Ce que l’on favorise aujourd’hui, et sans dissimulation, c’est le renversement de gouvernements par la force et la violence, c’est « le changement de régimes » décidé depuis Washington et d’autres capitales de pays de l’OTAN, ce sont des guerres de conquête pour le contrôle de ressources naturelles et de zones d’importance stratégique.

Le gouvernement des États-Unis et certains d’Europe ont décidé de renverser le gouvernement syrien, en vue de quoi ils arment, financent et entraînent des groupes d’opposants, y compris des mercenaires.

C’est, fondamentalement, l’opposition résolue de la Russie et de la Chine qui a empêché que le Conseil de sécurité ne soit manipulé pour pouvoir imposer la formule interventionniste utilisée dans d’autres équipées militaires récentes.
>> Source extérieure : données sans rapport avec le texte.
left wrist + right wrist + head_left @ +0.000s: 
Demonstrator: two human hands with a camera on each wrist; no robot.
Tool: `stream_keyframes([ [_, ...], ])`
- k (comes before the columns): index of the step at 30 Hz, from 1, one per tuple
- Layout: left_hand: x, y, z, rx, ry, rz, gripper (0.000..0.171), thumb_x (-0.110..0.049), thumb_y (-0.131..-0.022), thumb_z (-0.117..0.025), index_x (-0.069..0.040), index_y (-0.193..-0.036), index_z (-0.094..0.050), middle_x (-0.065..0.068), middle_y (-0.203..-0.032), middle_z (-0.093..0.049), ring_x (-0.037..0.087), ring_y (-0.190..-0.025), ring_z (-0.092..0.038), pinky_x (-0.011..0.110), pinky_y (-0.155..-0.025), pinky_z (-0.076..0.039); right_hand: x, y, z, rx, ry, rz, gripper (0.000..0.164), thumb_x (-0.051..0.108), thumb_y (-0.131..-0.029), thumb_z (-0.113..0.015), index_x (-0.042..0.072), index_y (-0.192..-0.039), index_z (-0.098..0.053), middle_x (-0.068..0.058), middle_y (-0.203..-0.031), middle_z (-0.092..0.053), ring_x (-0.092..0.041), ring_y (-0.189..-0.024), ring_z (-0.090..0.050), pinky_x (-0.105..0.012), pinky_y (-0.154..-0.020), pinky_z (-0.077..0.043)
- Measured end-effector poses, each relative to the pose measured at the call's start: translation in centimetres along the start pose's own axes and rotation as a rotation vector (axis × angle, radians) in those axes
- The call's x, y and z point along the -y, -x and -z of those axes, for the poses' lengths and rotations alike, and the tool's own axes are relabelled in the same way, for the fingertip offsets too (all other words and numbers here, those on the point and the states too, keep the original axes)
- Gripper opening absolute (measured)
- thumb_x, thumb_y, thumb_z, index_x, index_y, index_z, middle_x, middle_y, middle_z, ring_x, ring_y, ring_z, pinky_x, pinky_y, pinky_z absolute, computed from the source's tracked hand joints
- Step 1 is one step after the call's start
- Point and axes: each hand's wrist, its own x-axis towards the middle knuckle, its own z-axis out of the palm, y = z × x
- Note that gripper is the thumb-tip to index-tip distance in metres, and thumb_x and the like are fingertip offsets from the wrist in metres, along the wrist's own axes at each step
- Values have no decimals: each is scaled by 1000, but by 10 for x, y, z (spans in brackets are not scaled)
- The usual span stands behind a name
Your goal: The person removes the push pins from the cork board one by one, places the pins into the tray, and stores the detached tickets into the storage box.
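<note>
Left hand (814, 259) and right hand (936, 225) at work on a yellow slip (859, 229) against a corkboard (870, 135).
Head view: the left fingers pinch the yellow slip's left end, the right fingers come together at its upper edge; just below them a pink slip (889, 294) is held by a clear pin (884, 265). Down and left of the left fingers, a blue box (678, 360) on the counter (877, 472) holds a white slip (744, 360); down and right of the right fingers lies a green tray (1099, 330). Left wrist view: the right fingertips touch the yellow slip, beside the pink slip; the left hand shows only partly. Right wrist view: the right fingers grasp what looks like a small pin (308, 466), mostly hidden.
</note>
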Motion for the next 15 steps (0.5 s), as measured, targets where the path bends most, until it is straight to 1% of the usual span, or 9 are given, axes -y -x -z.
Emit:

Cuba réaffirme le droit du peuple syrien au plein exercice de son autodétermination et de sa souveraineté, sans ingérence ni intervention étrangères, de quelque nature qu’elles soient. Il faut donc que cessent la violence, les massacres et les actes terroristes qui causé la perte de tant de vie innocentes. Il faut aussi cesser l’envoi d’armes et d’argent aux groupes insurgés et la honteuse manipulation médiatique de la réalité.

Il incombe à l’Assemblée générale de recourir à toutes ses facultés afin de promouvoir un règlement pacifique de la situation qui déchire cette nation arabe et d’empêcher le déclenchement d’une agression militaire étrangère qui aurait de graves conséquences pour tout le Moyen-Orient.

L’Assemblée générale doit agir résolument pour reconnaître l’État palestinien comme membre de plein droit de l’Organisation des Nations Unies, dans ses frontières antérieures à 1967 et avec Jérusalem-Est comme sa capitale, et elle doit le faire d’ores et déjà, avec ou sans Conseil de sécurité, avec ou sans veto étasunien, avec ou sans nouvelles négociations de paix.